[Exercise goal] Only lines with the word "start" are needed; collect each of them from the listing below.
****************************************
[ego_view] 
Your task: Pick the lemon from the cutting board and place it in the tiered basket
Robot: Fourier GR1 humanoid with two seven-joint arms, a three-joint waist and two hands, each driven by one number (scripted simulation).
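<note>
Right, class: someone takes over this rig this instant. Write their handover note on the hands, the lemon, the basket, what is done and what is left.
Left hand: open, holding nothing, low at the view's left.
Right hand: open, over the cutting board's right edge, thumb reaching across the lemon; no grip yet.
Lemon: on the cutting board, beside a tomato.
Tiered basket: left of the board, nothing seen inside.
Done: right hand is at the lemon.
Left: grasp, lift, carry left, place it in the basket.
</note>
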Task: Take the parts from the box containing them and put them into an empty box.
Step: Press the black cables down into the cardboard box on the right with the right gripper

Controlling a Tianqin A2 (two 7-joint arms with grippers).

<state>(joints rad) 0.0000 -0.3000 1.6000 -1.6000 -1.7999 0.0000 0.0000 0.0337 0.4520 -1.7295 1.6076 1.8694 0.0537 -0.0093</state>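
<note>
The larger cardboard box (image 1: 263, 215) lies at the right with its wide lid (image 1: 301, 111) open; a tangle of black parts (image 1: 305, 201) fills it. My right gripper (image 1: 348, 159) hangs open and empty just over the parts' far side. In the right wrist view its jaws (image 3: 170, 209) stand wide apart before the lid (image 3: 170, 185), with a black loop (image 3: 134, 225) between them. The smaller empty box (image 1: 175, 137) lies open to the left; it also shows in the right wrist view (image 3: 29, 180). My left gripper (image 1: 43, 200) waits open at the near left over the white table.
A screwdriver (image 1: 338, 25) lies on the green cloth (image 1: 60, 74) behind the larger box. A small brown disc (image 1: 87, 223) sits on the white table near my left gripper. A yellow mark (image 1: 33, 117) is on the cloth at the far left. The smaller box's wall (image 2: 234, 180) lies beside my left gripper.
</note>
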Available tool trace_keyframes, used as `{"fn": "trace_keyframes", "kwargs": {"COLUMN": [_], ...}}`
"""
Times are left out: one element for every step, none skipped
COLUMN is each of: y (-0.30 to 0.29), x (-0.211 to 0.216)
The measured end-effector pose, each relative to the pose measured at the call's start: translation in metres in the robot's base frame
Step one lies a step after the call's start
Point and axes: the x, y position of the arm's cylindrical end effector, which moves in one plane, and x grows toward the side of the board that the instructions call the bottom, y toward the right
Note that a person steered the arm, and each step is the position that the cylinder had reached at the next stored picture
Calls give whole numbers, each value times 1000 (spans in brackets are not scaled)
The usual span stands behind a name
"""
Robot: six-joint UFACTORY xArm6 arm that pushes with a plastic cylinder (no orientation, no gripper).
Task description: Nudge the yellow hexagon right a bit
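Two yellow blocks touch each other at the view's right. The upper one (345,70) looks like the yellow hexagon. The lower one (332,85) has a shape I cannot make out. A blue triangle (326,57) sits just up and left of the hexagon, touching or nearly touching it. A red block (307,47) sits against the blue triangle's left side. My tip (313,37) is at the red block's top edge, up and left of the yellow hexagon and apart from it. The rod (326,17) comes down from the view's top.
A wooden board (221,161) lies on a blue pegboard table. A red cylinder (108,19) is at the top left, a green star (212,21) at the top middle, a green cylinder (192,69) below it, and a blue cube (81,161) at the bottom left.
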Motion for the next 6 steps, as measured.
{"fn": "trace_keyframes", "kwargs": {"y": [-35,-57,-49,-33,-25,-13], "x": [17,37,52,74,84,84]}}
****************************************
[Exercise output]
The measured end-effector pose, each relative to the pose measured at the call's start: translation in metres in the robot's base frame
Step one lies a step after the call's start

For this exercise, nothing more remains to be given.